What you have to do> Each line of the entries below that includes "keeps" belongs in your answer.
[Provided data Boundary: Start]
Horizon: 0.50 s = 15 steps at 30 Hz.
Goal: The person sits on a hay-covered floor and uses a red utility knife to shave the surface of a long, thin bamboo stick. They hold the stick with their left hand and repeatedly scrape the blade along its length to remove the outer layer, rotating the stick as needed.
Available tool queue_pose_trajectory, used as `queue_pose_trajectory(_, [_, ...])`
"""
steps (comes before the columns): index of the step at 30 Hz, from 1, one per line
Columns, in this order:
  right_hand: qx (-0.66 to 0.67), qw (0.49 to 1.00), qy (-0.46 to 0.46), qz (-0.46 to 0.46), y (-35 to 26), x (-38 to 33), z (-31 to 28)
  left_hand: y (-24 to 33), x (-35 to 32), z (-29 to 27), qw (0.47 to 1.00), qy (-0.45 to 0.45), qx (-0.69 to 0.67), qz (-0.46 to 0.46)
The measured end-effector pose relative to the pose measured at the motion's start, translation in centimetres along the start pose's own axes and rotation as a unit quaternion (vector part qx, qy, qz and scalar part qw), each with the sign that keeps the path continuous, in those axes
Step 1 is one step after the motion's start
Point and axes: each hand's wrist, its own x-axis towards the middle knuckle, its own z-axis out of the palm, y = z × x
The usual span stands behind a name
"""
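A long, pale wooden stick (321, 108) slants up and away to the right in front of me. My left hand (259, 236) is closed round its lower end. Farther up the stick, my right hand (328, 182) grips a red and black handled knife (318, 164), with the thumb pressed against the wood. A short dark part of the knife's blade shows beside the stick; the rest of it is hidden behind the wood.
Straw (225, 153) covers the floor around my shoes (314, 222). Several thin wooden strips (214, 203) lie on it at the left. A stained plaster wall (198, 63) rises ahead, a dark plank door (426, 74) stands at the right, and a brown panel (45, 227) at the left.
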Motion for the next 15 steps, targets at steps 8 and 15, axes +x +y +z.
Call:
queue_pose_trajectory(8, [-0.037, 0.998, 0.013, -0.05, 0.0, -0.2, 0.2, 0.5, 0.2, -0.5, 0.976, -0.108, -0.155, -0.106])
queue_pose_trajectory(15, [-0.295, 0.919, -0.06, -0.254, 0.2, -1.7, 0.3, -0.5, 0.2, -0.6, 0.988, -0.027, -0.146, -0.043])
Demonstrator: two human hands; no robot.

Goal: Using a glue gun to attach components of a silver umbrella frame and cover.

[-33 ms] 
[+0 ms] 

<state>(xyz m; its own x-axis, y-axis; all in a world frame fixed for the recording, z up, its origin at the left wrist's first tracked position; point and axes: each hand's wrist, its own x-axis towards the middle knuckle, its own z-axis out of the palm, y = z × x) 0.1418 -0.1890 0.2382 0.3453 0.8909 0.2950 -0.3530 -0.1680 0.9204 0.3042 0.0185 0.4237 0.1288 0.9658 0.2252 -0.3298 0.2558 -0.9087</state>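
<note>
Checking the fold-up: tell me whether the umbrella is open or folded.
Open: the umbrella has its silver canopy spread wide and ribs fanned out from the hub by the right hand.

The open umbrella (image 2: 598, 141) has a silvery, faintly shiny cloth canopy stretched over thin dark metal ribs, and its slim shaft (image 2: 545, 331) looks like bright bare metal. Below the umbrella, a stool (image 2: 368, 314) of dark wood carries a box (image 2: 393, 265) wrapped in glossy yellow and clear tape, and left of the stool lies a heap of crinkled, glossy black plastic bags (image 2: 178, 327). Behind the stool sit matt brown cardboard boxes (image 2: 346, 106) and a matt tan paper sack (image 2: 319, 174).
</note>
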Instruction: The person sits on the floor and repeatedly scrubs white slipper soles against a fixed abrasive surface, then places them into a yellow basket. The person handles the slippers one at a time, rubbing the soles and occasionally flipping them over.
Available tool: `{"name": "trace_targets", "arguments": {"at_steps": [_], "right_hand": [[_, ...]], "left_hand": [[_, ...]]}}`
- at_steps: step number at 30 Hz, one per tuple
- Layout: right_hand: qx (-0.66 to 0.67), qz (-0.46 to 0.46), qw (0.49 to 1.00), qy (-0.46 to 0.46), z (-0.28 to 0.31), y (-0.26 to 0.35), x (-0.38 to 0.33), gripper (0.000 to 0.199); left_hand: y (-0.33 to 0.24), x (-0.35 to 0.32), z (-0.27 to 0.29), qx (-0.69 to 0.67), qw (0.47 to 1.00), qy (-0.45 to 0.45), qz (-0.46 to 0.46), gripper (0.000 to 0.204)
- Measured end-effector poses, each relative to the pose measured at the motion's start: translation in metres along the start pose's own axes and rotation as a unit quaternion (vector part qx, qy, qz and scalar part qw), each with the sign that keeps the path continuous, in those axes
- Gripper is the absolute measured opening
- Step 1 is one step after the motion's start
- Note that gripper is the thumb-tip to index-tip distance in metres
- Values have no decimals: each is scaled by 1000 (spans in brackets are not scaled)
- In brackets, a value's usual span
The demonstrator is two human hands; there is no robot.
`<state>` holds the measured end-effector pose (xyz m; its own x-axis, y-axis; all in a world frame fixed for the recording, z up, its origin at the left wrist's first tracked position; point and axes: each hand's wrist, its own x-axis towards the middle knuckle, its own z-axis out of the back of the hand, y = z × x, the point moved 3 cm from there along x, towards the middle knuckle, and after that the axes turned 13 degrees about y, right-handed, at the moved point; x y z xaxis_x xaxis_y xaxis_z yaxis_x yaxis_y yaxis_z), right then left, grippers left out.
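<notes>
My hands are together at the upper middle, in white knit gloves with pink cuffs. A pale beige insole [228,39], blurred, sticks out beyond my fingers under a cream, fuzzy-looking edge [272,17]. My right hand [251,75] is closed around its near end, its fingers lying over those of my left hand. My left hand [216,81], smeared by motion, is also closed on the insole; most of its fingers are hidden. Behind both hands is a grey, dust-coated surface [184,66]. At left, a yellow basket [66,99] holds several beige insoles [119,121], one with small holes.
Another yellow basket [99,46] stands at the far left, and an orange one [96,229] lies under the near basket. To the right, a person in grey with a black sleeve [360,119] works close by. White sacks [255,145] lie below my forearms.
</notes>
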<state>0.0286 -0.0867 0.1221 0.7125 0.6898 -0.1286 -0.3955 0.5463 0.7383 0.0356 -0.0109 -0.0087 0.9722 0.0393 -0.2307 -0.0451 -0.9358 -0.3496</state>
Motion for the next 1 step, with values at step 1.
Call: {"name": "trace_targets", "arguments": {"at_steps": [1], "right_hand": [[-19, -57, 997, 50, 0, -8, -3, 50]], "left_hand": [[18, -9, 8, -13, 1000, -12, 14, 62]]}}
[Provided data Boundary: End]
Task result>
The measured end-effector pose relative to the pose measured at the motion's start, translation in centimetres along the start pose's own axes and rotation as a unit quaternion (vector part qx, qy, qz and scalar part qw), each with the sign that keeps the path continuous, in those axes
- Measured end-effector poses, each relative to the pose measured at the motion's start: translation in metres along the start pose's own axes and rotation as a unit quaternion (vector part qx, qy, qz and scalar part qw), each with the sign that keeps the path continuous, in those axes

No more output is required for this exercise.